A realistic look at man’s prejudices throughout the centuries should be sufficient to convince us that the thoughts, theories and practices of past ages are certainly insufficient for today’s drastically fast changing, multi-cultural American nation in particular. But there are so many prejudices often undetected, especially within ourselves–the first and most realistic place to come to grips with and start making change—as this is the primary one over whom one has control.
All prejudices, whether racial, religious, political, national or any number of others, “must be given up if mankind is to survive for these prejudices are among the causes of today’s severe disturbances throughout the world!
One particular entire booklet was dedicated to racism in America, released some 25 years ago by the National Spiritual Assembly of the Baha’is of the United States during the early desegregation era throughout the South in particular. It began by declaring:
“Racism is the most challenging issue confronting America. A nation whose ancestry includes every people on earth…whose ideals of freedom under law have inspired millions throughout the world, cannot continue to harbor prejudice against any racial or ethnic group without betraying itself…Racism is an affront to human dignity, a cause of hatred and division, a disease that devastates society. To ignore the problem is to expose the country to physical, moral and spiritual danger.…Yet the responsibility of the achievement of racial peace and unity in the US rests upon both black and white alike… America’s peace, prosperity and even her standing in the international community depend on healing the wounds of racism and building a society in which people of diverse backgrounds live as members of one family.”
Several years later an ”Institute for the Healing of Racism” was initiated on college campuses across the nation through a program crafted by a prominent Jewish Baha’i. Following the showing of a film during a Martin Luther King observance in Roanoke, an Institute was started at the Downtown Public Library that met weekly at the Unitarian Universalist Church before moving 2 years later to The Roanoke Tribune building and continuing weekly for a combined total of approximately ten years. Its primary intent was not only to address racism in others but to recognize the various prejudices we harbor within ourselves. Through the huge success of the program, permanent close bi-racial and multicultural friendships were formed that continue to date, along with a more tolerant perspective of what we all share in common than on the differences so easily used to divide us.

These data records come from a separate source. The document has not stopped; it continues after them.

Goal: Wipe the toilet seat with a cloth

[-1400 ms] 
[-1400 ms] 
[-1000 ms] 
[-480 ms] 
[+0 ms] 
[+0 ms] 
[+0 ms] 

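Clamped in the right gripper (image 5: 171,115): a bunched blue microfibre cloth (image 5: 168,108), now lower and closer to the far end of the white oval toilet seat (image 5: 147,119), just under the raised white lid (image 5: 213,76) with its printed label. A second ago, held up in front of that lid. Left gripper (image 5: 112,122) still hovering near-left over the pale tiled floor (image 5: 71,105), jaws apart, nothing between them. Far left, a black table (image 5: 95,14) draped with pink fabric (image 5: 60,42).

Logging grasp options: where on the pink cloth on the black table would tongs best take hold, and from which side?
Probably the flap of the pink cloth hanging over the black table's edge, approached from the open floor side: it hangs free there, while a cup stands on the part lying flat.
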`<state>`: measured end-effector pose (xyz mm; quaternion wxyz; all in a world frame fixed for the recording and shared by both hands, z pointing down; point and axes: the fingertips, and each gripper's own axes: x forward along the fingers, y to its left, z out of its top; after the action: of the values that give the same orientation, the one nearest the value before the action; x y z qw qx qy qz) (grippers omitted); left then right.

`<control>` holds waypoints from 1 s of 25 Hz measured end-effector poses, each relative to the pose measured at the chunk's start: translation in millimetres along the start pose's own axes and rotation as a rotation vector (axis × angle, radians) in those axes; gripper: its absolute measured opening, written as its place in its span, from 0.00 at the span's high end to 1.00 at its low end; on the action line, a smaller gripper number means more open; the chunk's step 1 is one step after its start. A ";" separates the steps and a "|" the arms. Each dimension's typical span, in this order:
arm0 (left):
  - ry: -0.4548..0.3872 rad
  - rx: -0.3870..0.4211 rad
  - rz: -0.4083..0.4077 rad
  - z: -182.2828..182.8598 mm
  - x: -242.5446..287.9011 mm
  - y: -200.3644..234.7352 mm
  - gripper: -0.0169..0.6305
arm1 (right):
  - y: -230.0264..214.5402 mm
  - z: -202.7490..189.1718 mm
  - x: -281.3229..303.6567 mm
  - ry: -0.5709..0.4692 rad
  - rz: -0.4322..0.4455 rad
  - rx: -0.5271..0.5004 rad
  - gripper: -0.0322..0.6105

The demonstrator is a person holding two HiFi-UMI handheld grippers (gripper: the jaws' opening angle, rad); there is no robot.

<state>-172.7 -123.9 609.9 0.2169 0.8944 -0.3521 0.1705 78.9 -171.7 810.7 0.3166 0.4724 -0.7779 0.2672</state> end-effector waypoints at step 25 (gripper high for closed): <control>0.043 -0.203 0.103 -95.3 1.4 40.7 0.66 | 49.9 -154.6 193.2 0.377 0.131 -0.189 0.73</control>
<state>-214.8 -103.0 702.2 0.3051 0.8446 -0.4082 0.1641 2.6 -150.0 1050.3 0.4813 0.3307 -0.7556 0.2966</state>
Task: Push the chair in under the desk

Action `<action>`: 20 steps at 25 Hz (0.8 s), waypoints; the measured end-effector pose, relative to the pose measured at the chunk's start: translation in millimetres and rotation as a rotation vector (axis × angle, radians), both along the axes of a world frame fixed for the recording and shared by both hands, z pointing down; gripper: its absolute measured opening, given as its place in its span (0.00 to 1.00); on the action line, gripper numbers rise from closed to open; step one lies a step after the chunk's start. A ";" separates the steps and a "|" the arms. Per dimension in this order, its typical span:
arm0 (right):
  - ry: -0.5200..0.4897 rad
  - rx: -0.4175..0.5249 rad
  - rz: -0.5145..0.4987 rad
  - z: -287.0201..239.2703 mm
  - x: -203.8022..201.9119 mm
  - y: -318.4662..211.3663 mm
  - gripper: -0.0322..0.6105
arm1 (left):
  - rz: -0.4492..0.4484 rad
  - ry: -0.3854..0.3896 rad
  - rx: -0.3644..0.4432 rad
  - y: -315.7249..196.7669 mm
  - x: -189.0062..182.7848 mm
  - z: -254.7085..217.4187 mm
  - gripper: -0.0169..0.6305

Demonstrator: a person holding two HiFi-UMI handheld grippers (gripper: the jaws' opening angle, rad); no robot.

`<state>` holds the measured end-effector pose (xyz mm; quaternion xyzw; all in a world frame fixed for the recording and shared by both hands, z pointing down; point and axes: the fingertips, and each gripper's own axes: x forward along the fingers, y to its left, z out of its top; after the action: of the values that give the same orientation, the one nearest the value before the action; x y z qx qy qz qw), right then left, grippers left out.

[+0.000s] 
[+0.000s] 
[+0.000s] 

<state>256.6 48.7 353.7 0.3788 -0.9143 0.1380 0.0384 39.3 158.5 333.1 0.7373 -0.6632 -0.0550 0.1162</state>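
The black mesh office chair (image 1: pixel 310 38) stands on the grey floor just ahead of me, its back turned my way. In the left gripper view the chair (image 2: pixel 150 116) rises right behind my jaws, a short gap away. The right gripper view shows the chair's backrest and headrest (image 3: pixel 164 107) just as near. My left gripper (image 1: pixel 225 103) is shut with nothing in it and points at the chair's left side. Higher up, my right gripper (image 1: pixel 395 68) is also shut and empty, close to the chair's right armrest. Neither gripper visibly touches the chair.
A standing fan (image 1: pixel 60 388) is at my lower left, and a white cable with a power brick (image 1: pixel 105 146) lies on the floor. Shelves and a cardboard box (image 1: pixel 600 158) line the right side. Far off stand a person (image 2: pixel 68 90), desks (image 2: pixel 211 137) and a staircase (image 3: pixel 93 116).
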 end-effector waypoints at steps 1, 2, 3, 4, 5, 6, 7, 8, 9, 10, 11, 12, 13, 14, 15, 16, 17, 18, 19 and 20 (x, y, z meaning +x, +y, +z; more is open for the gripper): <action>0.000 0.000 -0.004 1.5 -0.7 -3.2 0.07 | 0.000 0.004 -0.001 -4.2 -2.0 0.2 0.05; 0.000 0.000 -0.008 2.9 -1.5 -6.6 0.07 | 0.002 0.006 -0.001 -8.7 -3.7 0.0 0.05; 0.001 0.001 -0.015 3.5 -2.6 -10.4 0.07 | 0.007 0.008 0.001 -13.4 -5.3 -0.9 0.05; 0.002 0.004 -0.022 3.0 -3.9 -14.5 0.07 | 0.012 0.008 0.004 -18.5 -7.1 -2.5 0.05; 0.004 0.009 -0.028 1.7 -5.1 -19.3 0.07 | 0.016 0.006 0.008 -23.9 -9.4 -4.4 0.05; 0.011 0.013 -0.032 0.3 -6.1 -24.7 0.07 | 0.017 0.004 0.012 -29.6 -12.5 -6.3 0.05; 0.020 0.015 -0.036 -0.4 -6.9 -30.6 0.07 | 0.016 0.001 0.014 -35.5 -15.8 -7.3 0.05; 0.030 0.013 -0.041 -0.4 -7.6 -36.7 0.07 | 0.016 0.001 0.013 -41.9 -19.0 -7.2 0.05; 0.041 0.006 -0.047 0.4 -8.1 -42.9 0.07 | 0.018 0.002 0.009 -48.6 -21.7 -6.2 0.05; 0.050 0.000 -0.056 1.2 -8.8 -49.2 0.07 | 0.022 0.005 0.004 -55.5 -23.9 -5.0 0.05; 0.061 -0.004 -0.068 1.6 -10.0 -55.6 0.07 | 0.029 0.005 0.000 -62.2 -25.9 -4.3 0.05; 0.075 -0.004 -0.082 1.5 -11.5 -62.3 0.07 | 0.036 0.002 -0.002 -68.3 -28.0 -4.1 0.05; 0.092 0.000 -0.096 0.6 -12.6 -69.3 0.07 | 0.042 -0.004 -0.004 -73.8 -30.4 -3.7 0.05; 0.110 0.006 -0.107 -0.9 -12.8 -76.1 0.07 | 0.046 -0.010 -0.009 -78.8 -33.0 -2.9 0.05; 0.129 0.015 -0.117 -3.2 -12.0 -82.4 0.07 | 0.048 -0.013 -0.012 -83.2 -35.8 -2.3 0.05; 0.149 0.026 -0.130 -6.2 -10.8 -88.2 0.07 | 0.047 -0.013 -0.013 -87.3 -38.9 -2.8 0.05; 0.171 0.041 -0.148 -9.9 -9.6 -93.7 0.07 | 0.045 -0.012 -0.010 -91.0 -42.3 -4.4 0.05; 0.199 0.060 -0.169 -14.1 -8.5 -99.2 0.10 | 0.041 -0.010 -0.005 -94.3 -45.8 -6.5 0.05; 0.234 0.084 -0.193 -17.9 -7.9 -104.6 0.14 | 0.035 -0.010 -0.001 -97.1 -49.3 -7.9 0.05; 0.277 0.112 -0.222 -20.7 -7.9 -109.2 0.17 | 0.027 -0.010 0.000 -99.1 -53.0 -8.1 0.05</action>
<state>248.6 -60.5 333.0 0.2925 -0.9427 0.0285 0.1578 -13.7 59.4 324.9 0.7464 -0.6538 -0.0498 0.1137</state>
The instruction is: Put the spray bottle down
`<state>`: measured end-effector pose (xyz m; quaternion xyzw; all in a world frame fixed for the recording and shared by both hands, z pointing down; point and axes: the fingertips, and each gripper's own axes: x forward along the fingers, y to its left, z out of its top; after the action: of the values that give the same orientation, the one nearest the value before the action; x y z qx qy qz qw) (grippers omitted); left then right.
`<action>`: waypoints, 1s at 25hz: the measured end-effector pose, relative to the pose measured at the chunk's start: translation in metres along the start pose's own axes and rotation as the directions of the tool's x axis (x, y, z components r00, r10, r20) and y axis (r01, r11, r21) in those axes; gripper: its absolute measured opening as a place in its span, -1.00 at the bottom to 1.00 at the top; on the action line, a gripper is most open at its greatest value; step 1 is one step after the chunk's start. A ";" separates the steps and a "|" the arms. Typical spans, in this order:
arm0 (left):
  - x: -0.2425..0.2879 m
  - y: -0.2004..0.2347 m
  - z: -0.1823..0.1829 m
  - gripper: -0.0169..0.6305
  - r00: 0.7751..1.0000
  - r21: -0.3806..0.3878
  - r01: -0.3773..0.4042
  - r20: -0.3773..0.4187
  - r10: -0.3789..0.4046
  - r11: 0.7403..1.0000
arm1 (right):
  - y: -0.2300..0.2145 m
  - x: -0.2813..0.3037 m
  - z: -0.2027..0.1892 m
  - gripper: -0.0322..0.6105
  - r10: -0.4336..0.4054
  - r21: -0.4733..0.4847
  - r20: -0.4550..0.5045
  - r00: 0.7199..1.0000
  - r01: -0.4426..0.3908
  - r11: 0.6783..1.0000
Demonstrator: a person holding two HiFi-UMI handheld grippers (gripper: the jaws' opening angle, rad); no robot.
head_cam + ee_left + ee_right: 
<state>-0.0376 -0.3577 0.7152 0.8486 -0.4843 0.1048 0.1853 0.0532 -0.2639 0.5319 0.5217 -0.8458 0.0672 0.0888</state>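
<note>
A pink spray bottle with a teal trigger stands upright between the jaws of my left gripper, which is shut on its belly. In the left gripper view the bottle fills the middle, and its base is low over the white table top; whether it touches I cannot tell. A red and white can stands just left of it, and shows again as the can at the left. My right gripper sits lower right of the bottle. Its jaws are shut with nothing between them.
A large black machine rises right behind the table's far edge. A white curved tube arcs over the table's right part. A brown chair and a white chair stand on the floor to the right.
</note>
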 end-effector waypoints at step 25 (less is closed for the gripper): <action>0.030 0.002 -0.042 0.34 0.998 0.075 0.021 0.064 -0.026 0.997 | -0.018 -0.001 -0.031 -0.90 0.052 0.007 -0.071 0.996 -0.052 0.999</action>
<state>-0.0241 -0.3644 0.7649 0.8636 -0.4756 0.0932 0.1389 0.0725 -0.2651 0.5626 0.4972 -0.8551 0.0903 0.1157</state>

The dire need for revising such programs is becoming increasingly clear in view of the widening divides currently being wedged through daily newscasts of increasing hate-crimes and related horrific incidents. Coupled this with a progressive pattern of resegregation over recent years in much of this nation, especially following election of our first African-American President– (that blew the sheet off of many including some who were not even aware they were wearing one), and the potential outcome is “unimaginable!”
From an intriguing book, Circle of Unity, co-authored by several prominent scholars and professors, Richard W. Thomas, Ph.D, begins his section by wondering, upon possessing much broader and more comprehensive perspectives in race relations than we can now imagine, will future historians of American relations who examine the various positive influences, personalities and movements upon black/white interactions during the 20th century, probably wonder what the racial fuss was all about. Why, they will ask, was skin color or the shape and texture of head and hair so important that the people fought and killed over them? What was it about being white, they most certainly will wonder, that infused white people in the past with such arrogance? What they will find is that few, if any of the organizations and various labor and civil rights movements, succeeded in unifying black and white Americans into an organic multicultural community–the vital step in the long and thorny path toward the unification of humankind! We pray that today’s American Community will be spared this future judgement.